TASK DIRECTIONS —
Below are some records. Return exactly their lines from the one containing "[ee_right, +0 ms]" through the one containing "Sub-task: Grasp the", and drop the pictures.

SUPPLIED RECORDS —

◆ ◆ ◆ ◆ ◆ ◆ ◆

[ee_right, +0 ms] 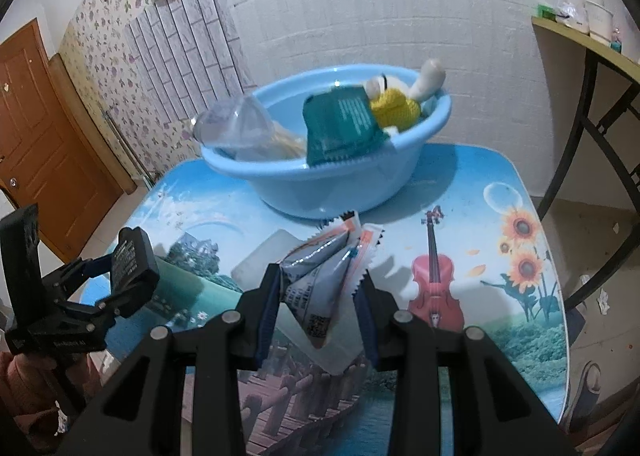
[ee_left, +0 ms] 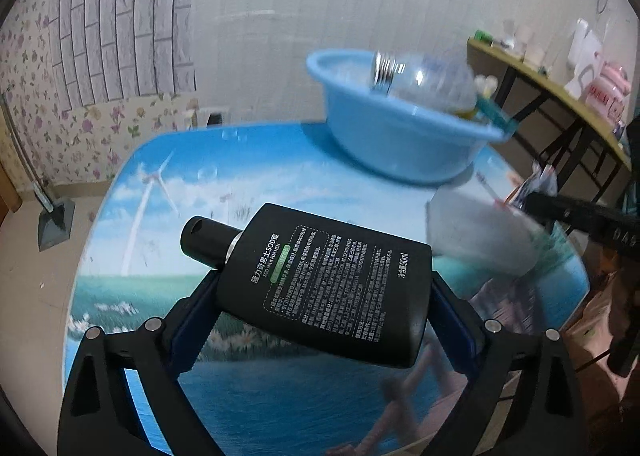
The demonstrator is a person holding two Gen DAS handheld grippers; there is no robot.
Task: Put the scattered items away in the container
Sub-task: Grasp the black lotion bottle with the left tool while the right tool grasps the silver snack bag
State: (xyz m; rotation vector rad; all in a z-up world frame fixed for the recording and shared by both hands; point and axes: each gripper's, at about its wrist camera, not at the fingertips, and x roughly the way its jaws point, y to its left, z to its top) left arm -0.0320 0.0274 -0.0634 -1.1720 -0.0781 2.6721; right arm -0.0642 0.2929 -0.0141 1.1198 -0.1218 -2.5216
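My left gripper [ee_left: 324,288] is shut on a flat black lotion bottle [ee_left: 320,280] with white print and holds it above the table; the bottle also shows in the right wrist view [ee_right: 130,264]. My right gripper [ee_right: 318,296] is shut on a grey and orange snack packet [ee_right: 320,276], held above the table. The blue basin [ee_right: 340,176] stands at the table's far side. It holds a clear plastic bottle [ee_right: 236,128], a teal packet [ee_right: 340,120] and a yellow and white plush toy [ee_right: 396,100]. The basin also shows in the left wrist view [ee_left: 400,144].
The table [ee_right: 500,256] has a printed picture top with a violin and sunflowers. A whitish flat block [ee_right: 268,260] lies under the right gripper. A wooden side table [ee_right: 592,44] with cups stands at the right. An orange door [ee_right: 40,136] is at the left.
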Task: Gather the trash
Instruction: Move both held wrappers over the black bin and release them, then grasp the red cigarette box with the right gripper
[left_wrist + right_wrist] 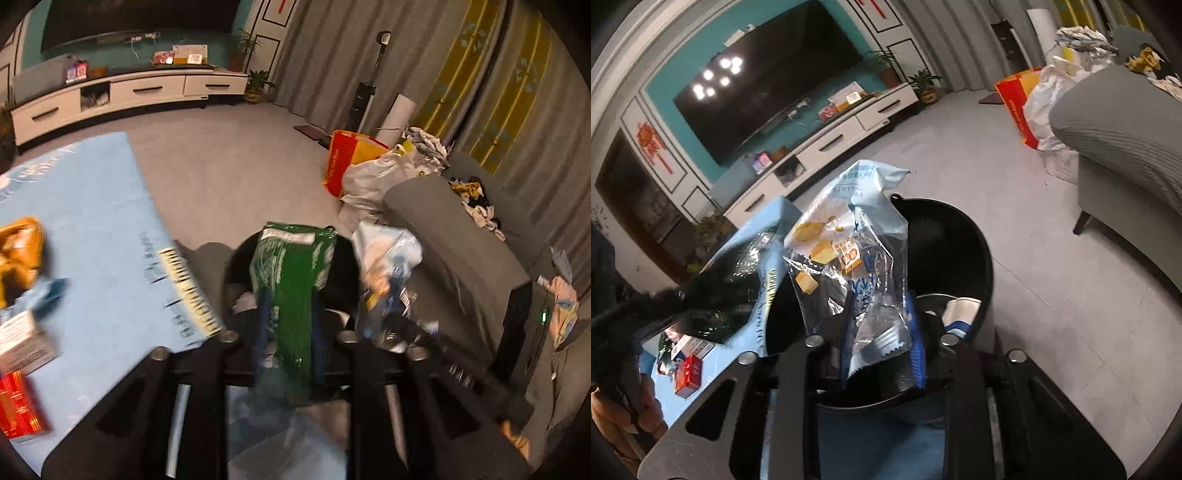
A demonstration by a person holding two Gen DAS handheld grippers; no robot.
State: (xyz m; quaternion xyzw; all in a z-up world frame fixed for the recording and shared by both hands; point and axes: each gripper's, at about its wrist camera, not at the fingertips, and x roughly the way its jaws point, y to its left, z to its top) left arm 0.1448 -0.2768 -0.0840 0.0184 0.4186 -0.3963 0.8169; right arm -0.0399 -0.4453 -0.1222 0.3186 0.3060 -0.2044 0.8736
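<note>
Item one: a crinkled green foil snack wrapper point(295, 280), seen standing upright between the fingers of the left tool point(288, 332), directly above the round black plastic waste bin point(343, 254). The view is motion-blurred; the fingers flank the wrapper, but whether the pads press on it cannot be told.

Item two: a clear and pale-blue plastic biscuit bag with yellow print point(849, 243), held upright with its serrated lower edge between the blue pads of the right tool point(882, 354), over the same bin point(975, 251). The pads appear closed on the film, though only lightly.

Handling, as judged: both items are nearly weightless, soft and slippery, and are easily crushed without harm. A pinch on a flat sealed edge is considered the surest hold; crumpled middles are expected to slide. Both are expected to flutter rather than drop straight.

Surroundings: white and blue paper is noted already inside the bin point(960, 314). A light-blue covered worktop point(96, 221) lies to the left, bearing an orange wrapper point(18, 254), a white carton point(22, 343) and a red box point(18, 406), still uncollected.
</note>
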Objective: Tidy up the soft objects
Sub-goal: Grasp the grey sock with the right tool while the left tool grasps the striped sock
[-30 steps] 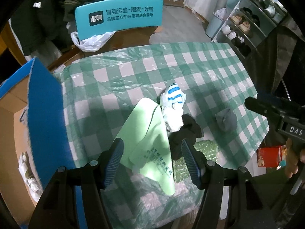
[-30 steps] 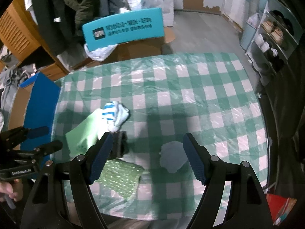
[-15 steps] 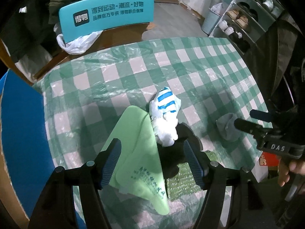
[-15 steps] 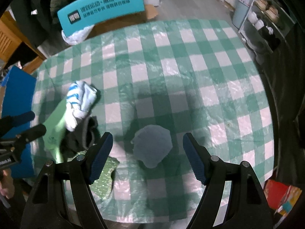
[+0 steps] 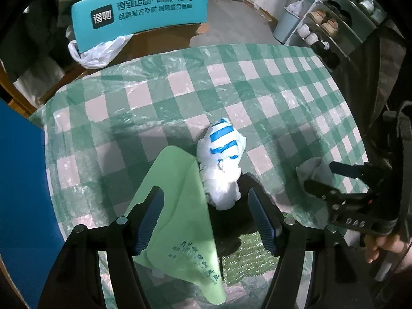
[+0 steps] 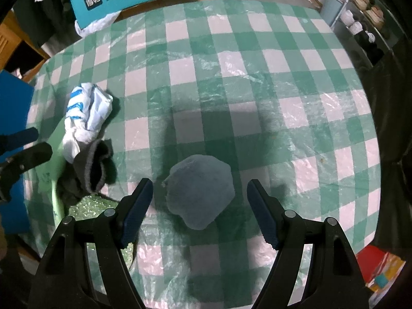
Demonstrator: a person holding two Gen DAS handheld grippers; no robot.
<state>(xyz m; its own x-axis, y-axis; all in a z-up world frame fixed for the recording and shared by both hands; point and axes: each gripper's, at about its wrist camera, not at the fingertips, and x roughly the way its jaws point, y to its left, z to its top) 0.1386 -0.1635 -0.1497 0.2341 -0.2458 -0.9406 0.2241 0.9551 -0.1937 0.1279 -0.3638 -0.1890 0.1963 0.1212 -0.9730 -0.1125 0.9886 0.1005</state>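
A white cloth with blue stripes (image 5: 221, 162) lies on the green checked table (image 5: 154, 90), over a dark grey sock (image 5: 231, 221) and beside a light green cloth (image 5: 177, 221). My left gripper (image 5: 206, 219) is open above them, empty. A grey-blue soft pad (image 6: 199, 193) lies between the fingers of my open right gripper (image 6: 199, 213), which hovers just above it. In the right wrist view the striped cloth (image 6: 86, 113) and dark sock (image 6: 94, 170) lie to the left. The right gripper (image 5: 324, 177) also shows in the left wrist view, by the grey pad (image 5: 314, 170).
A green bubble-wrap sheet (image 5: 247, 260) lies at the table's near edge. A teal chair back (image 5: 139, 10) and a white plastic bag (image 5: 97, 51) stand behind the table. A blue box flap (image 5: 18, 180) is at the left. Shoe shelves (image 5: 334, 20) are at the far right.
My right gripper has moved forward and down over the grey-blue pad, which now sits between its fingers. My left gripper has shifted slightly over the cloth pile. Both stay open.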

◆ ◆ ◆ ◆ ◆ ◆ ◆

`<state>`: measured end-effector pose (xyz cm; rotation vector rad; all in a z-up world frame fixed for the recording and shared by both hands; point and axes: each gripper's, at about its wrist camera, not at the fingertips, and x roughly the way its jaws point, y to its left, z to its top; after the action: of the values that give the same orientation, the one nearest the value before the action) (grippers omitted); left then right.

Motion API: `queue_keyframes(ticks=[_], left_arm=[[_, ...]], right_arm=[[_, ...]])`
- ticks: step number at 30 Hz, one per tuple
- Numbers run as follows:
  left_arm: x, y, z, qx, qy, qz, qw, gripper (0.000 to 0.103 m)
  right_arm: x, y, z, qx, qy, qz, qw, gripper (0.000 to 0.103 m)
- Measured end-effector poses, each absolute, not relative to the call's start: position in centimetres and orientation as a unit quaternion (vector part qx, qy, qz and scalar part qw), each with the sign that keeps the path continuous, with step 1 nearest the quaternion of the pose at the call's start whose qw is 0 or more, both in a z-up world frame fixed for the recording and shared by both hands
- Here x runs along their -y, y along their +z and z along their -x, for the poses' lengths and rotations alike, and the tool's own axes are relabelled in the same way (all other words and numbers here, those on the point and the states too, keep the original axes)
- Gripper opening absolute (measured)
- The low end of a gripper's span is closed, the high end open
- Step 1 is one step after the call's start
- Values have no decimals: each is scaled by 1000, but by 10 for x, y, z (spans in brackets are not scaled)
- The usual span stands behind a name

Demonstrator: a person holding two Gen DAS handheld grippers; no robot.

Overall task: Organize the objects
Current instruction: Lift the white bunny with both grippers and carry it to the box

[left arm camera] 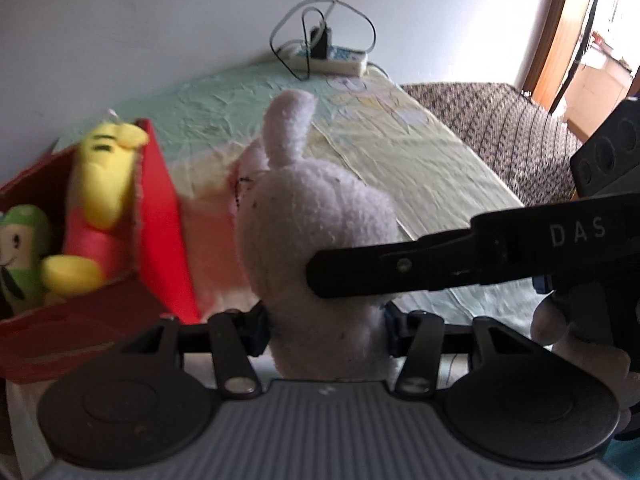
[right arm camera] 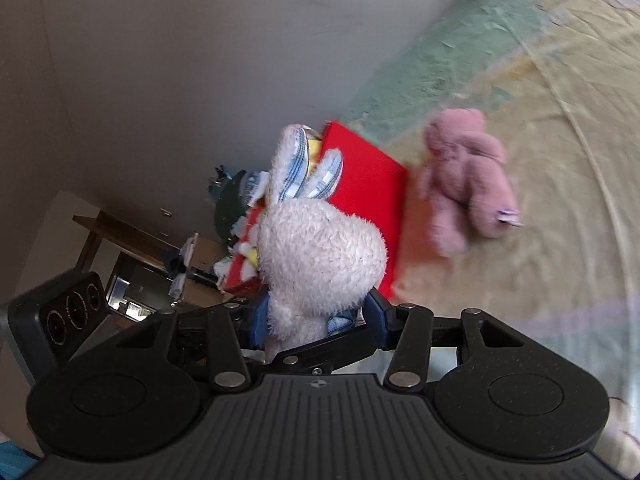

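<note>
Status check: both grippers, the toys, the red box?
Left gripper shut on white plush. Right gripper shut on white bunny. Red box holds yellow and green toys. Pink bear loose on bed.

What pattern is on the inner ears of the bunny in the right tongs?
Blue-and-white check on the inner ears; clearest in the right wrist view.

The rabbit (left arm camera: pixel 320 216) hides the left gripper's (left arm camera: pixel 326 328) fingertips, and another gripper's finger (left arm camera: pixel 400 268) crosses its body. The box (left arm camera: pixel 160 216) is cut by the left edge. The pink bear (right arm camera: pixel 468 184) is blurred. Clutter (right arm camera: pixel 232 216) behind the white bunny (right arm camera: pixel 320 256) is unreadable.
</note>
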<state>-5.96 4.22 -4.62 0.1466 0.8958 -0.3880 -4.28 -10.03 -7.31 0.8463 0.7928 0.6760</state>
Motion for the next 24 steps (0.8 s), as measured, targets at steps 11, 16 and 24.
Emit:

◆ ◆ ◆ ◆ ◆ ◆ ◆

SOLUTION —
[ee_right, +0 ms] 
[ee_left, +0 ms] 
The demonstrator is a person holding two Gen DAS handheld grippers; there is no robot.
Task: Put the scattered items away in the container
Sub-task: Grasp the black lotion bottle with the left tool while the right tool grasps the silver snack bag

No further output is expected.